### BRIEF
Every line of the material below should be copied exactly.

### INFORMATION SHOWN
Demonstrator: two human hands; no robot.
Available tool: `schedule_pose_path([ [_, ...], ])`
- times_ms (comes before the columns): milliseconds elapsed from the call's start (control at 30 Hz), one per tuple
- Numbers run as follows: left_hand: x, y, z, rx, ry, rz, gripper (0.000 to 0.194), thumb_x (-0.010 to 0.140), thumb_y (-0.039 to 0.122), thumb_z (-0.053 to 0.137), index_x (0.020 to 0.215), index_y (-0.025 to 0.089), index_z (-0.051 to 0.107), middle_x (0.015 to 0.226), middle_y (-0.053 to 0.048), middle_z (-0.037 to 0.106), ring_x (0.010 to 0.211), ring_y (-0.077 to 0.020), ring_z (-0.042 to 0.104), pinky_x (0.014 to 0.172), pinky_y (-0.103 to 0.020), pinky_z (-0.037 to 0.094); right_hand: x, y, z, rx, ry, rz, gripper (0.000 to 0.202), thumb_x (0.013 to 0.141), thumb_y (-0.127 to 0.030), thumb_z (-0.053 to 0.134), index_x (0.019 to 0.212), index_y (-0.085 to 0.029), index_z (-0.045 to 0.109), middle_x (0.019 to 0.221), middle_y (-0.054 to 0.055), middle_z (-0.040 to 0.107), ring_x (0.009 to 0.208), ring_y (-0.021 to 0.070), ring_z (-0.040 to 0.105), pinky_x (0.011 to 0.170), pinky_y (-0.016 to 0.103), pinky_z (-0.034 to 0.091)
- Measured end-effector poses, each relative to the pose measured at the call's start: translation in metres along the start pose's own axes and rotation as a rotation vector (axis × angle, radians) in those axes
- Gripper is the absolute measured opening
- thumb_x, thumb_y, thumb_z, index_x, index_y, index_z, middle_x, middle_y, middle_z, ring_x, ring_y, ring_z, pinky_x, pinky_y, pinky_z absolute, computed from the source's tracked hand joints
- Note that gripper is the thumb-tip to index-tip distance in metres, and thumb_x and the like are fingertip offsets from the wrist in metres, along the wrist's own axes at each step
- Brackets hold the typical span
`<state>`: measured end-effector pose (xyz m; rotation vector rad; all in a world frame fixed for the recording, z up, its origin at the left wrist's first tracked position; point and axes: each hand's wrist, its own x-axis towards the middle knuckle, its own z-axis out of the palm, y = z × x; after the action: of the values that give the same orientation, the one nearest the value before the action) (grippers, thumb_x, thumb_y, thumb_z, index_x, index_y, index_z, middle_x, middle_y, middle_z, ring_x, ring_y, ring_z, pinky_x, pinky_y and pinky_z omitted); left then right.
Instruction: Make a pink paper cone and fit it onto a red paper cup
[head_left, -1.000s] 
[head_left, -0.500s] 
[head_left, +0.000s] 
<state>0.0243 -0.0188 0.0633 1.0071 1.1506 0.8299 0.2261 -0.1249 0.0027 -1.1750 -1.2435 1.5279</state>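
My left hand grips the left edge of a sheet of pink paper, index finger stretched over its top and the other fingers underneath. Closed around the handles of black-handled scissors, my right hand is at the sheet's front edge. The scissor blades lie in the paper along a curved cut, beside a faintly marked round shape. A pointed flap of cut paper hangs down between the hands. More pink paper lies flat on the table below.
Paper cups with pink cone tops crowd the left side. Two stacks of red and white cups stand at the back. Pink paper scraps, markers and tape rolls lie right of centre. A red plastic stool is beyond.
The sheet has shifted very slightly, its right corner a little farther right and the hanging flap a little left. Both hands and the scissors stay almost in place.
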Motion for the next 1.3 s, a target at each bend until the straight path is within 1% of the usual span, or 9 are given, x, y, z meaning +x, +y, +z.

### SOLUTION TO THIS EXERCISE
Demonstrator: two human hands; no robot.
Available tool: `schedule_pose_path([ [_, ...], ])`
- times_ms (comes before the columns): milliseconds elapsed from the call's start (control at 30 Hz), one per tuple
- Numbers run as follows: left_hand: x, y, z, rx, ry, rz, gripper (0.000 to 0.194), thumb_x (-0.010 to 0.140), thumb_y (-0.039 to 0.122), thumb_z (-0.053 to 0.137), index_x (0.020 to 0.215), index_y (-0.025 to 0.089), index_z (-0.051 to 0.107), middle_x (0.015 to 0.226), middle_y (-0.053 to 0.048), middle_z (-0.037 to 0.106), ring_x (0.010 to 0.211), ring_y (-0.077 to 0.020), ring_z (-0.042 to 0.104), pinky_x (0.014 to 0.172), pinky_y (-0.103 to 0.020), pinky_z (-0.037 to 0.094); right_hand: x, y, z, rx, ry, rz, gripper (0.000 to 0.202), thumb_x (0.013 to 0.141), thumb_y (-0.127 to 0.030), thumb_z (-0.053 to 0.134), index_x (0.019 to 0.212), index_y (-0.085 to 0.029), index_z (-0.045 to 0.109), middle_x (0.019 to 0.221), middle_y (-0.054 to 0.055), middle_z (-0.040 to 0.107), ring_x (0.009 to 0.208), ring_y (-0.021 to 0.070), ring_z (-0.040 to 0.105), pinky_x (0.011 to 0.170), pinky_y (-0.016 to 0.103), pinky_z (-0.034 to 0.091)
- Measured end-effector poses, each relative to the pose measured at the call's start: translation in metres along the start pose's own axes and rotation as a rotation vector (axis × angle, radians) in those axes
- Gripper is the absolute measured opening
- thumb_x, thumb_y, thumb_z, index_x, index_y, index_z, middle_x, middle_y, middle_z, ring_x, ring_y, ring_z, pinky_x, pinky_y, pinky_z absolute, computed from the source's tracked hand joints
- Note that gripper is the thumb-tip to index-tip distance in metres, and thumb_x and the like are fingertip offsets from the wrist in metres, along the wrist's own axes at each step
- Brackets hold the typical span
`<state>`: measured end-effector pose (xyz m; rotation vector rad; all in a world frame fixed for the recording, z up, its origin at the left wrist's first tracked position; point and axes: each hand's wrist, its own x-axis towards the middle knuckle, its own z-axis out of the palm, y = z × x; after the action: of the values that give the same orientation, the one nearest the value before the action) (grippers, thumb_x, thumb_y, thumb_z, index_x, index_y, index_z, middle_x, middle_y, middle_z, ring_x, ring_y, ring_z, pinky_x, pinky_y and pinky_z omitted); left then right.
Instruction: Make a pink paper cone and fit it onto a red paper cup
[head_left, -1.000s] 
[head_left, -0.500s] 
[head_left, +0.000s] 
<state>0.0243 -0.0188 0.0633 1.0071 1.1506 0.8299 0.2261 -0.1249 0.0027 -1.1750 -1.2435 1.5279</state>
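My left hand grips the left edge of a sheet of pink paper, index finger stretched over its top and the other fingers underneath. Closed around the handles of black-handled scissors, my right hand is at the sheet's front edge. The scissor blades lie in the paper along a curved cut, beside a faintly marked round shape. A pointed flap of cut paper hangs down between the hands. More pink paper lies flat on the table below.
Paper cups with pink cone tops crowd the left side. Two stacks of red and white cups stand at the back. Pink paper scraps, markers and tape rolls lie right of centre. A red plastic stool is beyond.
The sheet has shifted very slightly, its right corner a little farther right and the hanging flap a little left. Both hands and the scissors stay almost in place.
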Motion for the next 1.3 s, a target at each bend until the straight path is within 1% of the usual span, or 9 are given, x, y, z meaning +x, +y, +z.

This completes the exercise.